“It’s not simply right or wrong, it’s a whole new way of thinking”- Edward Burtynsky
This quote stood out to me the most when watching Jennifer Baichwal’s film, Manufactured Landscapes. Burtynsky’s photographs presented visual evidence of the remains and waste of our consumer culture which have become a consuming and prominent landscape itself. Like Baichwal discussed after the film viewing, China is not targeted and critiqued despite it being the prominently featured place. Instead, China is considered part of the larger global machine. This can be compared to the copmosition of Burynsky’s photographs, which focus on the industrial landscape and large-scale production. Humans are a minor yet important feature of that landscape as small, undistinguishable, and relatively removed from a specific culture and place.
However, the effect of this environment and industry on humans is an topic that cannot be ignored. I was intensely jarred by the waste and desolate conditions that these people live and work in. My jaw was dropped and my eyes were wide with disbelief for the majority of the film. Burtynsky and Baichwal effectively present people as within a larger societal structure and bound to the desolate environment, all in the name of progress and modernity.

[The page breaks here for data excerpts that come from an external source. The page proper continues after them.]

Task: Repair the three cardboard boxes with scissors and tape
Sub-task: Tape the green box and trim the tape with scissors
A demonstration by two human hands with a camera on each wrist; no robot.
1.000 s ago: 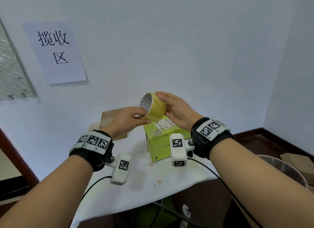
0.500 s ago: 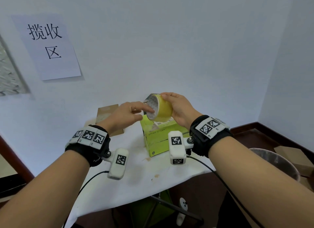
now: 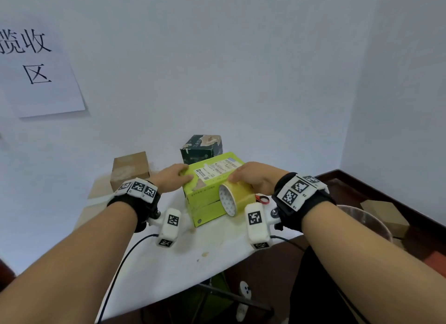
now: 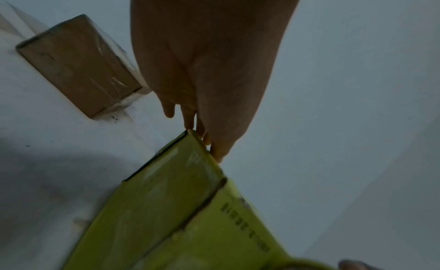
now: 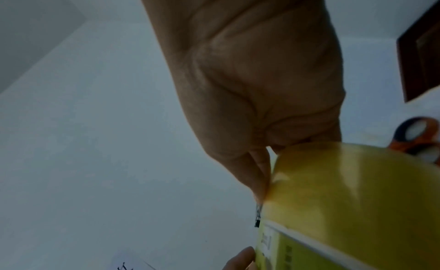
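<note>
A lime-green box (image 3: 205,196) with a shipping label stands mid-table. My left hand (image 3: 172,179) lies on the left end of its top, fingers straight along the edge (image 4: 202,138). My right hand (image 3: 253,179) rests on the right part of the top and grips a yellow roll of tape (image 3: 233,199), which hangs against the box's front face. In the right wrist view the roll (image 5: 357,189) sits under the palm against the green box (image 5: 309,255). Red-handled scissors (image 3: 262,199) lie on the table just right of the roll. No pulled-out strip of tape shows.
A brown taped box (image 3: 130,170) stands at the back left and a dark printed box (image 3: 201,147) behind the green one, both on the white table (image 3: 169,263). A metal bin (image 3: 364,218) and cardboard boxes (image 3: 386,215) stand on the floor at right. The wall is close behind.
Both hands came down from mid-air onto the green box. My left hand left the roll and now lies on the box top; my right hand brought the roll down to the box's front.
</note>
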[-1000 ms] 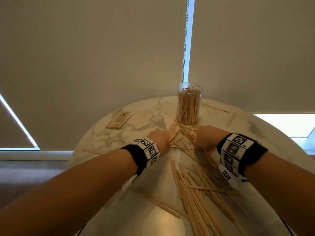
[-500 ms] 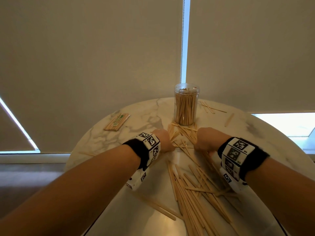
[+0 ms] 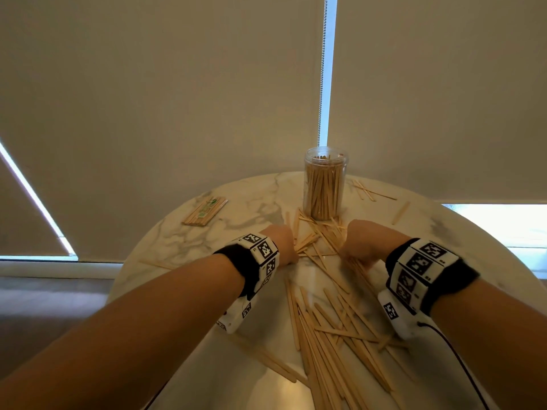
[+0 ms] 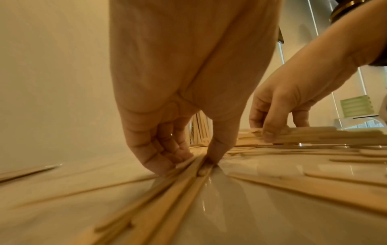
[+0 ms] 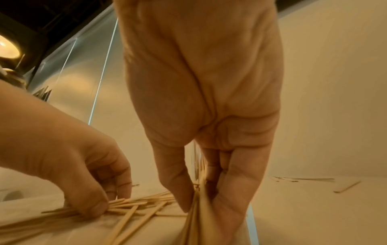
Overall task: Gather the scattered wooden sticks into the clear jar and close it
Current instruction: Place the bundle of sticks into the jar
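Note:
A clear jar (image 3: 325,184) stands open at the far side of the round marble table (image 3: 183,232), packed with upright wooden sticks. Loose wooden sticks (image 3: 318,241) lie fanned out in front of it, and a larger pile (image 3: 331,335) lies nearer me. My left hand (image 3: 281,244) (image 4: 188,164) is down on the table left of the fan, pinching a few sticks (image 4: 194,167) between thumb and fingers. To the right, my right hand (image 3: 361,241) (image 5: 201,207) grips a bundle of sticks (image 5: 196,220) between thumb and fingers. No lid is in view.
A wrapped packet of sticks (image 3: 204,211) with a green label lies at the table's back left. A few stray sticks (image 3: 373,190) and a single one (image 3: 401,213) lie right of the jar. Another stick (image 3: 157,264) rests at the left edge. Blinds hang close behind the table.
Both hands stay low at the sticks in front of the jar and have shifted only slightly. The head view has drifted a little.

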Demonstrator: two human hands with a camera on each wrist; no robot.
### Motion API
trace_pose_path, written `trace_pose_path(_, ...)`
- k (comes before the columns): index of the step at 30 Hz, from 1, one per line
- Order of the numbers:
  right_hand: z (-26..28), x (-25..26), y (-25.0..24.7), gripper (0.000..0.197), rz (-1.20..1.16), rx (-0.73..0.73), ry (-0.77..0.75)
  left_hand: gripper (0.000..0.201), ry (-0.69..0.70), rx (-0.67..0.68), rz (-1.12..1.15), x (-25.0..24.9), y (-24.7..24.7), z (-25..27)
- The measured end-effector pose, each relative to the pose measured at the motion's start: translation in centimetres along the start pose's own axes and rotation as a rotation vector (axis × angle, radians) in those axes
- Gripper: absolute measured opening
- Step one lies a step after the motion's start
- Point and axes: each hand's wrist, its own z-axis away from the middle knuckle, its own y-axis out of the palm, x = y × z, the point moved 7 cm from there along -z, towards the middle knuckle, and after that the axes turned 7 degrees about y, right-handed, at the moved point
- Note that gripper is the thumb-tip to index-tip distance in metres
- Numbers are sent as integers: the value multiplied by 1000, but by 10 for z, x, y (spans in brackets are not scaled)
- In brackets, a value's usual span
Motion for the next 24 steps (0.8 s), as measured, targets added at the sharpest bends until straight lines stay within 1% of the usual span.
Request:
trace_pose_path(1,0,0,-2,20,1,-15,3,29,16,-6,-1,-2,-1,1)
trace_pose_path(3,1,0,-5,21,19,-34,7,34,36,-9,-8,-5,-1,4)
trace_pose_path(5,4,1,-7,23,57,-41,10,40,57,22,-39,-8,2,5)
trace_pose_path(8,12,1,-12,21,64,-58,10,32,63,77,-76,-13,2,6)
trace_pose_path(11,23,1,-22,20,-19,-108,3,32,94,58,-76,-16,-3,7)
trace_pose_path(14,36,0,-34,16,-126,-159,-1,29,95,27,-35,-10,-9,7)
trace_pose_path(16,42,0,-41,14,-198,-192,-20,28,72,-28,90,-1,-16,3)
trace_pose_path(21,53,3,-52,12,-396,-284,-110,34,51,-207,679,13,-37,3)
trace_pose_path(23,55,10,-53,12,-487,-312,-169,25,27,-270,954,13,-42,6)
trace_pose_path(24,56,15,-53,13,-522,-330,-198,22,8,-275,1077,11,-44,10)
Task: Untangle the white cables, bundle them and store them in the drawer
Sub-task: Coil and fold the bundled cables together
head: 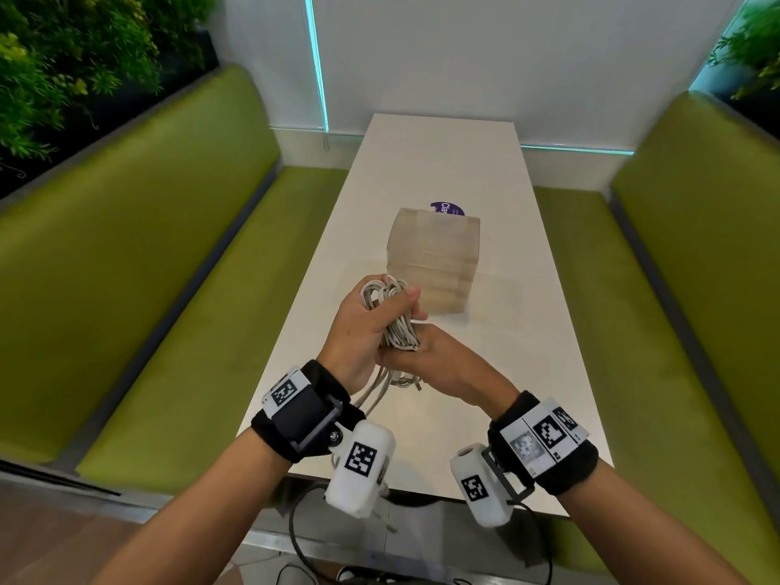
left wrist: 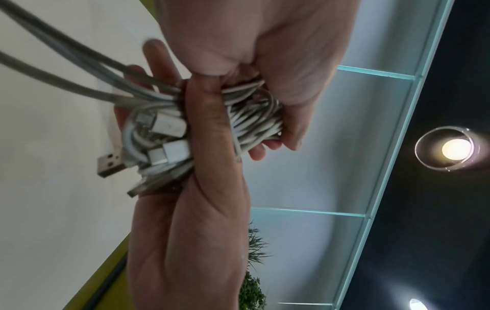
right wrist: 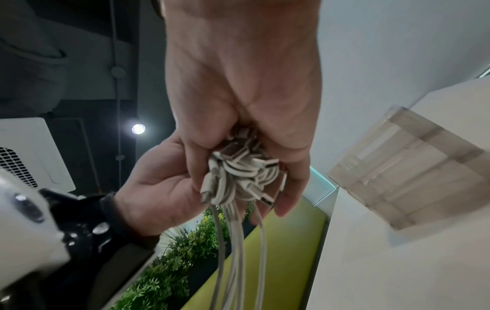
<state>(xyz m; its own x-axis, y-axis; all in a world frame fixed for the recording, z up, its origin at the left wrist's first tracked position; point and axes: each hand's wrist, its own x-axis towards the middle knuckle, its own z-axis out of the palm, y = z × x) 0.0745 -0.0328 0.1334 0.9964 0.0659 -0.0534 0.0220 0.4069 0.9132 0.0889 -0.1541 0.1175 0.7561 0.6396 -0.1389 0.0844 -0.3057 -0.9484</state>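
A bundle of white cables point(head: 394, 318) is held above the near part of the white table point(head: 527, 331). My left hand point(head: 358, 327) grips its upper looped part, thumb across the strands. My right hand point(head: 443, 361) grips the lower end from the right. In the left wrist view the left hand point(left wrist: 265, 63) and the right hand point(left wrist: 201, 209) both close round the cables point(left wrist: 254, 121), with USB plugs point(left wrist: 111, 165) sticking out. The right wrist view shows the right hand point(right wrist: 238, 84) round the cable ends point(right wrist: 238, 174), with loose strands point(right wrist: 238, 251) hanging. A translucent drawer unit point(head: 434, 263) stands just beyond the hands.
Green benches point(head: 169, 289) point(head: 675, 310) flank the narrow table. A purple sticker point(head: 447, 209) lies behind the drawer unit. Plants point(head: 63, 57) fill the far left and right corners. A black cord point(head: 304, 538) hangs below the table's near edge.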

The presentation and unveiling of these invisible aspects of our societal functioning made me rethink my own position in the machine of production and consumption. What is my role as an individual within that machine? My life is unburdened by my daily material excess, but what about the people whose life is defined by it? Not necessarily by their own material excess, but the excess and waste of others.
Burtynsky is able to capture the beauty and order within a polluted and desolate environment. But we cannot ignore the larger implications of exposing this hidden landscape. Bringing the dirty underbelly of the industrial world into our awareness creates a “new way of thinking” where questions of values, ethics, the environment, and drawbacks of progress cannot be ignored. Burtynsky is more political than he thinks.